**The task:** Leaving out each picture, transcribe the lines of the listing below exactly from the first through the line that contains "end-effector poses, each".

**Data block:**
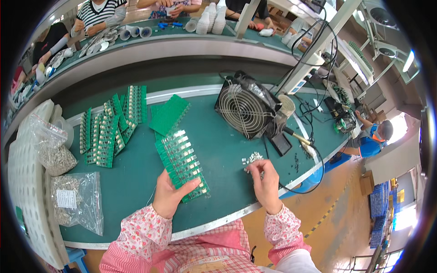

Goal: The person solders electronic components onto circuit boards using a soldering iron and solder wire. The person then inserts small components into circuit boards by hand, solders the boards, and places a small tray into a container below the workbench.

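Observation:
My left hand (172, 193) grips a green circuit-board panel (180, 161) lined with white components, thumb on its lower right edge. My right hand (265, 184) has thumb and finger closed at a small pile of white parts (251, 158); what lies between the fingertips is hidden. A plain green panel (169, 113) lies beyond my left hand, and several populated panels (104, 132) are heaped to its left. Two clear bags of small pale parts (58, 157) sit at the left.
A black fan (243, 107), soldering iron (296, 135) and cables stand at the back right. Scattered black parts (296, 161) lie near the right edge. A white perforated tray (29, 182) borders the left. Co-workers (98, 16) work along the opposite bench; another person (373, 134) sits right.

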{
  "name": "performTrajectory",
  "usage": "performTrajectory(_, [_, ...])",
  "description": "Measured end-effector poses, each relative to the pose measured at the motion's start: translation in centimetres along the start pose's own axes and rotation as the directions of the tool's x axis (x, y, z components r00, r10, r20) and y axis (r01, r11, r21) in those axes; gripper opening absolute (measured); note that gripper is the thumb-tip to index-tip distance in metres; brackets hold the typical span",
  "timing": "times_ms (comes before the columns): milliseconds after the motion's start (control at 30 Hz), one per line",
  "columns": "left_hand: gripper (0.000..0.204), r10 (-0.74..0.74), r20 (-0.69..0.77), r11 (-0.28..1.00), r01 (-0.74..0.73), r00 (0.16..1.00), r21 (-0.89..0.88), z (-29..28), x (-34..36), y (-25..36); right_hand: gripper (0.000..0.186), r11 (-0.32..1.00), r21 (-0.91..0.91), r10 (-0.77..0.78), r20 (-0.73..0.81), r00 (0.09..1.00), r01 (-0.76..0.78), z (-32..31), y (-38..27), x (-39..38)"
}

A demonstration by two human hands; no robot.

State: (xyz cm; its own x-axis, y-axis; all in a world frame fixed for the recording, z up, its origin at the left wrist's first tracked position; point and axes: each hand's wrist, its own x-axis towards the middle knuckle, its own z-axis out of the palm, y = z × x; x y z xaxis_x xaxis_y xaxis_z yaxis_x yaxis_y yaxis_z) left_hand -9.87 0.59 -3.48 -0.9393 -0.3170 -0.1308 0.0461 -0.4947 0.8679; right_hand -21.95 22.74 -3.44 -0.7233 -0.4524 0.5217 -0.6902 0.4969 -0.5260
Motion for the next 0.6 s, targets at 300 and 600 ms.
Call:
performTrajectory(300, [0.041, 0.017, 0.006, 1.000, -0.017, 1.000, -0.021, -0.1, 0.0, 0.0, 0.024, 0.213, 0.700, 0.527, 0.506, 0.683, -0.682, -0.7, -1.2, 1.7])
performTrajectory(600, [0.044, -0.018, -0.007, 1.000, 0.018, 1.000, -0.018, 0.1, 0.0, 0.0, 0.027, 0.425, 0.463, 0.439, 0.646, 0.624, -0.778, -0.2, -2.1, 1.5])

**Solution for this problem:**
Goal: The person solders electronic components onto circuit boards using a soldering iron and solder wire. The person then inserts small components into circuit boards by hand, solders the boards, and places a small tray into a container below the workbench.

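Observation:
My left hand (172, 193) grips a green circuit-board panel (180, 161) lined with white components, thumb on its lower right edge. My right hand (265, 184) has thumb and finger closed at a small pile of white parts (251, 158); what lies between the fingertips is hidden. A plain green panel (169, 113) lies beyond my left hand, and several populated panels (104, 132) are heaped to its left. Two clear bags of small pale parts (58, 157) sit at the left.
A black fan (243, 107), soldering iron (296, 135) and cables stand at the back right. Scattered black parts (296, 161) lie near the right edge. A white perforated tray (29, 182) borders the left. Co-workers (98, 16) work along the opposite bench; another person (373, 134) sits right.
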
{
  "name": "performTrajectory",
  "usage": "performTrajectory(_, [_, ...])",
  "description": "Measured end-effector poses, each relative to the pose measured at the motion's start: translation in centimetres along the start pose's own axes and rotation as the directions of the tool's x axis (x, y, z components r00, r10, r20) and y axis (r01, r11, r21) in those axes; gripper opening absolute (measured); note that gripper is the thumb-tip to index-tip distance in metres; brackets hold the typical span",

Nothing else is part of this output.